OpenStreetMap Data Case Study

Author: Jianru Shi

Last edit: April 2017

Map area: San Francisco Bay Area

Introduction

This report is one of projects for the Data Analyst Nano Degree at Udacity.

In this project, I choose the San Francisco Bay Area in OpenStreetMap and use data munging techniques to assess the quality of the data for validity, accuracy, completeness, consistency and uniformity. I will also show my approach to clean the OpenStreetMap data programmatically. At the end I will conduct some SQL quries to give some overviews about the SF Bay Area.

map area

The outline of the this report is:

Introduction
Data Sampling
Data Auditing
Data Cleanning
Create Database and Tables
Data Exploring with SQL
Additional Ideas

# Useful packages
import xml.etree.cElementTree as ET
import csv
import re
from collections import defaultdict
import codecs
import cerberus
import schema
import sqlite3 
import pandas as pd

Data Sampling

The data is downloaded from OpenStreetMap.
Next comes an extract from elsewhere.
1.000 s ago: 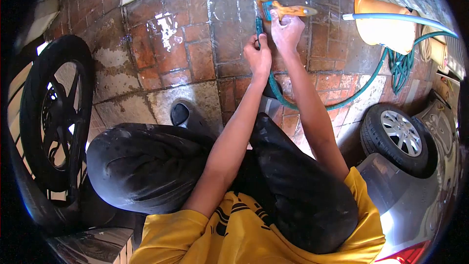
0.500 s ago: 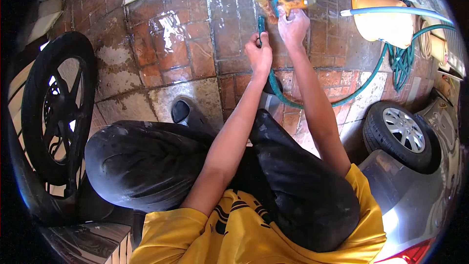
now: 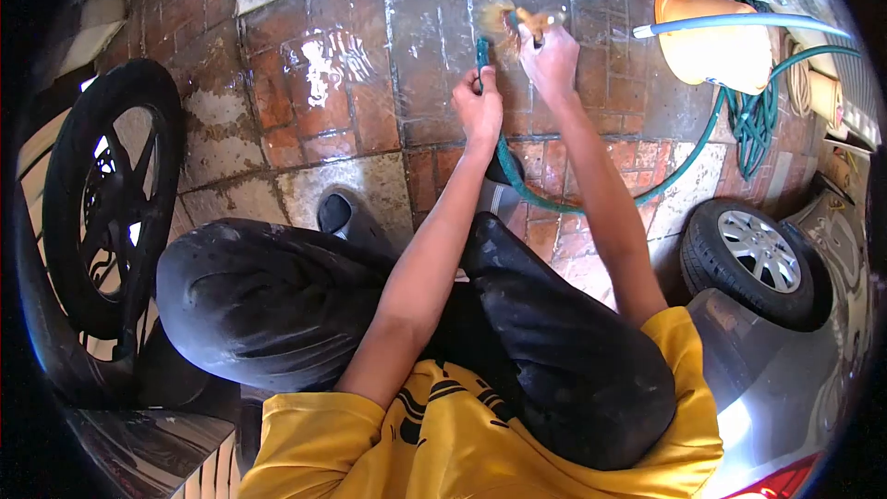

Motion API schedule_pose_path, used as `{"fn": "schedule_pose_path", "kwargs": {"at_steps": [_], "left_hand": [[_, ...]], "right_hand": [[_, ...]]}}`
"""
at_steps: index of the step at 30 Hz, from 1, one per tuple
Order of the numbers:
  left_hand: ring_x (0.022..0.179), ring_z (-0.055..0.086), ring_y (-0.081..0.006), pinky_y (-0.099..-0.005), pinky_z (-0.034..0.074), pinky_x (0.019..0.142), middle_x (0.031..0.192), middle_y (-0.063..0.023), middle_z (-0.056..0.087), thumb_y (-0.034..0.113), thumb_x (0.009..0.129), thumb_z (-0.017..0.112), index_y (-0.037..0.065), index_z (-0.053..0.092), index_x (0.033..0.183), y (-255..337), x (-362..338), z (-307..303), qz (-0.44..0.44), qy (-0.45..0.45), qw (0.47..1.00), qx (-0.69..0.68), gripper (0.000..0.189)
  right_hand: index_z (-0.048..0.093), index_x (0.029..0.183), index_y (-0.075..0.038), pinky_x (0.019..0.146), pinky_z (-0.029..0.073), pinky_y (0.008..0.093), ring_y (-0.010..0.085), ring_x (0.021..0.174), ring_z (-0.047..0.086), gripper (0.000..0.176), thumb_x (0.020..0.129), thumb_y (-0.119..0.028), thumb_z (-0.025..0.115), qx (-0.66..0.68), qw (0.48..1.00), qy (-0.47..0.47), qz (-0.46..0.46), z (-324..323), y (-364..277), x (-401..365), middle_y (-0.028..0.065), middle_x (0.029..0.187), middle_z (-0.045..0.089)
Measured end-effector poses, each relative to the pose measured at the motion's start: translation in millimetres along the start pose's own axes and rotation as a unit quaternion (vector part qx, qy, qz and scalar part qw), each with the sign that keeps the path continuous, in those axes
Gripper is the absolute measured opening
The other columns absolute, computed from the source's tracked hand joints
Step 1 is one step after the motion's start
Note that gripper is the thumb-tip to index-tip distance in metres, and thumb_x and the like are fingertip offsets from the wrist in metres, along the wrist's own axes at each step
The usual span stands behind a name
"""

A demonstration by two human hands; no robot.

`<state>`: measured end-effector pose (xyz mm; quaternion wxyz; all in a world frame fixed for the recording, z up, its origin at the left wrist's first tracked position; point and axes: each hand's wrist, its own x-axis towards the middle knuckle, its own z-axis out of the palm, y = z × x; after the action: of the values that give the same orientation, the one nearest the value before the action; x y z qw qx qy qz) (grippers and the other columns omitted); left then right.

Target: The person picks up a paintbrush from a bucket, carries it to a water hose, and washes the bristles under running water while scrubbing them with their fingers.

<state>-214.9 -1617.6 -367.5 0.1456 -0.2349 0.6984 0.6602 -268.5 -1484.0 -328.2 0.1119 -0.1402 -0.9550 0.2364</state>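
The end of a green hose (image 3: 540, 200) is gripped in my left hand (image 3: 478, 111), its tip pointing away from me over wet brick paving (image 3: 434, 83). Just right of it, my right hand (image 3: 552, 65) is closed around the orange-brown handle of a brush (image 3: 502, 18). The pale bristles, somewhat blurred, point left beyond the hose tip. My two hands are close together but apart. From my left hand the hose curves under my right forearm to the right side.
A yellow-white container (image 3: 711, 51) stands at upper right, with a light blue hose (image 3: 767, 22) across it and coiled green hose (image 3: 753, 129) beside it. A motorcycle wheel (image 3: 60, 212) is at left, a car wheel (image 3: 744, 254) at right. My slippered foot (image 3: 334, 212) rests on the paving.
The brush has turned, and its bristles now show more spread out at the left. Both hands sit slightly further left and lower in view, still holding the hose and brush.
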Motion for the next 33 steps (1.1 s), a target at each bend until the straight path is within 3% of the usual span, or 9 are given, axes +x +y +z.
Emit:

The full dataset is 3.03GB. I first use sample_data function to take subsets of the data. I use a small subset (about 3MB) to test my code and then use an intermedian subset of data (about 300MB) to do the data auditing. The sampling process takes about 10 minutes since the original file is large. The function returns two new osm files: sample.osm and test.osm.

Data Auditing

To audit the data I use the function audit_address to check if there is any problem with data associated with the address, for example the street name, city and county name, and the postcode.
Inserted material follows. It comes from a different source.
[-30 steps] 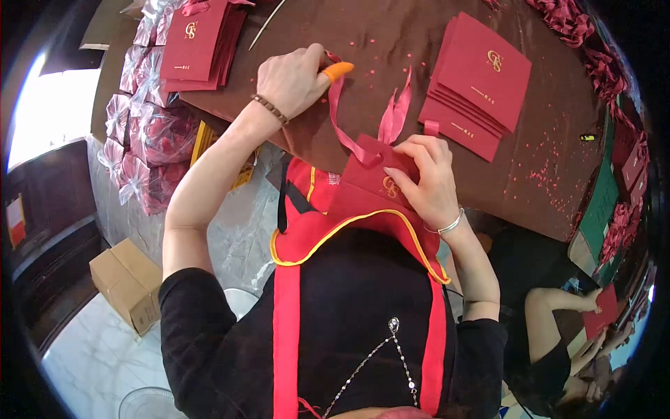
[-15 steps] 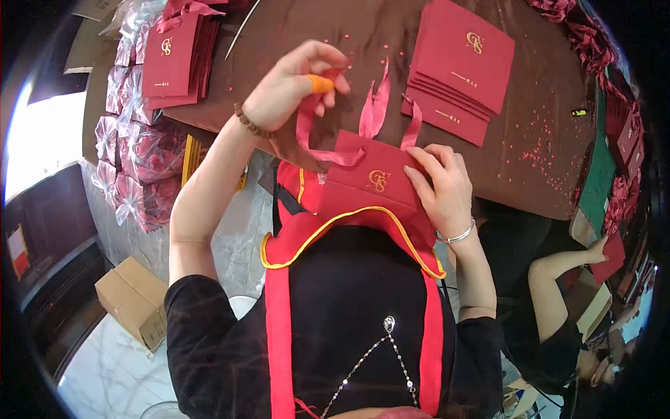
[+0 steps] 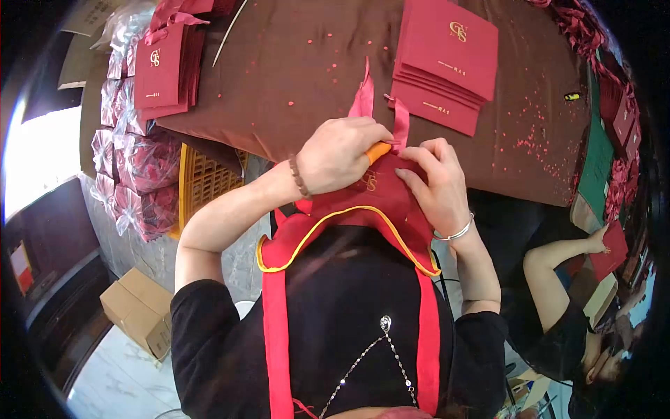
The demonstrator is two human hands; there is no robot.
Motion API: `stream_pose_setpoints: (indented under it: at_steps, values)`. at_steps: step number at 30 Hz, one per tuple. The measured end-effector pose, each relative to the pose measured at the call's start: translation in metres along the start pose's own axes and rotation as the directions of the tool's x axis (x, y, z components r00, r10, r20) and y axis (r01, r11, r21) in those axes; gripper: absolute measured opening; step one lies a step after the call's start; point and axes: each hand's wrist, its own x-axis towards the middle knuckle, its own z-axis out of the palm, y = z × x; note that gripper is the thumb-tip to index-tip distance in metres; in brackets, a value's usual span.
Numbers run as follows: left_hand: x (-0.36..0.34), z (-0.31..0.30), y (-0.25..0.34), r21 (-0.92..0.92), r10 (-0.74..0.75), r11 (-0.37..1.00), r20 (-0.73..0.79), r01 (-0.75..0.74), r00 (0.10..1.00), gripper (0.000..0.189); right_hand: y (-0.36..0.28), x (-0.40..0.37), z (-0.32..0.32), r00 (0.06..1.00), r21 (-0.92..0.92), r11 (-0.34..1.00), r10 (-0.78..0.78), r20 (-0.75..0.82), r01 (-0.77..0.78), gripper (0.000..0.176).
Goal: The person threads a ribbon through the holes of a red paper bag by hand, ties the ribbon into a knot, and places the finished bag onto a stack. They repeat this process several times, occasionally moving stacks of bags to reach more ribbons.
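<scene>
A dark red paper gift bag (image 3: 377,183) with a gold monogram lies against my apron at the table's near edge, partly covered by my hands. My left hand (image 3: 338,155), with an orange cover on one digit, is closed at the bag's top edge, its fingertips pinching the red ribbon (image 3: 401,129). Close beside it, my right hand (image 3: 441,183) grips the bag's top right corner with thumb and fingers. Another ribbon end (image 3: 363,94) stands up behind the left hand. Exactly what lies between the left fingertips is partly hidden.
A stack of flat red bags (image 3: 447,63) lies ahead on the brown tablecloth (image 3: 293,77). More bags with ribbons (image 3: 160,70) sit left, above plastic-wrapped bundles (image 3: 146,160). A cardboard box (image 3: 139,307) stands on the floor. At right, another person's hand (image 3: 599,239) holds a red piece.
My left hand has come down and right from above the table to the bag's top edge, beside my right hand. The ribbon loop at the left no longer shows.
</scene>
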Motion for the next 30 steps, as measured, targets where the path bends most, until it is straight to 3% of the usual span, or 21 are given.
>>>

By running the test data in auditing functions I found following problems:

Inconsistency of street types (Street vs. ST, Avenue vs. AVE)
Typoes and invailid street types (‘Avenies’, ‘88’, ‘CA-88’)
Invalid postcode (6digits postcode, postcodes are not in CA)
Using full address as postcode (41 Westside Blvd, Hollister, CA 95023)
Inconsistency of city names (‘Vallejo’ vs. ‘‘Vallejo, California’, ‘Oakland’ vs. ‘oakland’)
Inconsistency of county names (‘Santa Clara County’ vs. ‘Santa Clara’)
Inconsistency of state names (‘CA’, ‘Ca’ vs. ‘California’)
Incorrect state names (‘WA’, ‘AZ’)

Data Cleanning

After auditing the test data file, I found some problems as stated above. In this sections I use the process_map to clean problematical data. The main function process_map converts the processed .osm file to 5 .csv files and will be used to build the SQL database for further analysis. The csv files are:

nodes.csv
nodes_tags.csv
ways.csv
ways_nodes.csv
ways_tags.csv

With calling some helper functions in the main function, the address information in the dataset will be revised by:

clean postcode: remove prefix ‘CA’ from some data or extract the 5 digits postcode from the full address
clean street: change abbrivated street type to full street suffix
clean state: change abbrivated state names to “CA”

Create Database and Tables

In this section, I first created a database named ‘sfbay.db’, and import the five csv files into the database. I created tables using the to_sql function in pandas package. The full code is in create_db.py

# create database sfbay.db and tables from csv files. 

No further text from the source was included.